Meantime a blue-haired woman came out of B-R with a couple of cones to go and got in one side of an H-2 while the smoky old dude from up the strip got in the other. So it turns out that he had to have a quick cigarette before his ice cream cone, just like the illustrated woman with the whiny kid had to have one more cigarette before she took him in to get his ice cream fix.
I'm not so sure that the hunting license/tag thing is the best cure for inconsiderate SOBs like those two. I'm thinking maybe a Winchester Defender loaded with three-inch magnum buckshot. After all, they were killing Ellie and me with all that cigarette smoke and, this being Texas, I should have been within my rights to shoot them in defense of self and family.
Speaking of family: at times that's another source of irritation for us grumpy old galoots.
I think I mentioned once or twice that it has been gawdawful hot this summer. OK, I realize that Central Texas, where I live, is farther south than northern Mexico. It's farther south than the south coasts of Mississippi and Alabama and about at the same latitude as the south coast of the Florida panhandle and not much north of South Texas, which is farther south than any part of the continental US except for the very southern tip of Florida from Miami on south, and that's probably going to be under water in thirty years anyway and then Texas will be the southernmost state in the continental United States. So it's always hot here in the summertime. These days, however, we are on some kind of warming trend and the prediction I've heard is that Central Texas will be as hot and dry as West Texas in thirty years or so.
The bottom line here is that you really need to protect yourself from the sun when you go outside, and Ellie and I are outside a lot. Normally I wear a gimme cap when we go out. This summer, though, I've had a problem where the tops of my ears have gotten sunburned because they aren't covered by gimme caps. So I picked up this sort of Palm Beachy thing that has a brim that goes all the way around. Ellie is loath to have me wear it when she is with me because she says it looks dorky on me. She's right; but then I look dorky in any hat. Come to think of it, most of the time I look pretty dorky whether I'm wearing a hat or not; but for some reason she thinks this particular hat is way dorkier than most. On me. It would probably look good on that guy in the commercials on TV who pushes XX cerveza and says “stay thirsty my friends”.

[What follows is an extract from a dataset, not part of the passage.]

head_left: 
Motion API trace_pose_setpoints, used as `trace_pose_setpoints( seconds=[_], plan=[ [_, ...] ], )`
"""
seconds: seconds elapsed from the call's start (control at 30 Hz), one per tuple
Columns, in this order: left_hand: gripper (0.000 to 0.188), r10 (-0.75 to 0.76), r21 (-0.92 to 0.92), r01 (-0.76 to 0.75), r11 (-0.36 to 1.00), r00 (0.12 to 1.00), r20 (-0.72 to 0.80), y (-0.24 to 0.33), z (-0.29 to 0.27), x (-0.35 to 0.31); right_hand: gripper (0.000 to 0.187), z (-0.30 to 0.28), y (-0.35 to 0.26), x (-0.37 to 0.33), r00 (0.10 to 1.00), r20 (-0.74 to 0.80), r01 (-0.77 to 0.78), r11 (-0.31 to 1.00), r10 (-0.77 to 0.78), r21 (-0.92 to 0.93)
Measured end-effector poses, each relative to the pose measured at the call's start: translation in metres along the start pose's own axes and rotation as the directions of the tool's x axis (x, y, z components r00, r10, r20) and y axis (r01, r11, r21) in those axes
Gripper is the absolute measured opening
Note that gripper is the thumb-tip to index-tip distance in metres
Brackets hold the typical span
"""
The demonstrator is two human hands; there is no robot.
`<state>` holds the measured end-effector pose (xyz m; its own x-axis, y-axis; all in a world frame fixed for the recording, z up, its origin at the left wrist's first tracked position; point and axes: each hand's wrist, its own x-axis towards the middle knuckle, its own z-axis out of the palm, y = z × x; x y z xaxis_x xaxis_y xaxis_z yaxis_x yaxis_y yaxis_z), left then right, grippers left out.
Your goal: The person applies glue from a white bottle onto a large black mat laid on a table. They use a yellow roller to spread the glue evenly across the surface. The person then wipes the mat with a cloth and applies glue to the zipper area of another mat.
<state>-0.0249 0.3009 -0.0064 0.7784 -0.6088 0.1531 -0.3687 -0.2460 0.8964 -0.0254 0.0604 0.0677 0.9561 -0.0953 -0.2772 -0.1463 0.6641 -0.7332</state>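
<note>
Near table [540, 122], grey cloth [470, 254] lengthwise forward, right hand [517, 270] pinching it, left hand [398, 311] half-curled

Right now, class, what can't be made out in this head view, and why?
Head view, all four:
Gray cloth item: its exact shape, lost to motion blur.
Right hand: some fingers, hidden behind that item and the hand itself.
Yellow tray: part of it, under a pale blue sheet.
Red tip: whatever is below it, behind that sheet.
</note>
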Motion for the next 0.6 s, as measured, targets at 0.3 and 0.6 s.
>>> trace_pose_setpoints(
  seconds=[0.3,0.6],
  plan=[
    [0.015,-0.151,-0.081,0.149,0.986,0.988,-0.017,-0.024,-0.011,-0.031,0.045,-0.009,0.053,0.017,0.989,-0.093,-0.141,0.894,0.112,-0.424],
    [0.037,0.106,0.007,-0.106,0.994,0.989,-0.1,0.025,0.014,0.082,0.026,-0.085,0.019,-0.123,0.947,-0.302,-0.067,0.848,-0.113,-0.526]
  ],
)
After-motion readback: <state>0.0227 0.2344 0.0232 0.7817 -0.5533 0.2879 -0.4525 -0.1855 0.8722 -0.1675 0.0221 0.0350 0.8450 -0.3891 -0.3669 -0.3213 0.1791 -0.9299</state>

I tend to favor function over form, so I don't much care whether I look dorky in that hat. It keeps the sun off me and keeps my ears from getting sunburned and that's all I care about. So I wear it. Still my wife and I have a big debate over it every time I bring it along. At least we did until a couple of weeks ago when I was wearing it while we toured Presidio La Bahia. As we walked along the fort walls a thirty-something woman with a phone pressed between her cheek and shoulder passed us in the opposite direction. As she came abreast of us she smiled and said “Nice hat”. I'm pretty sure she wasn't being sarcastic; but I was kind of grumpy the rest of the day anyway. I'm not sure why. I think it was the heat.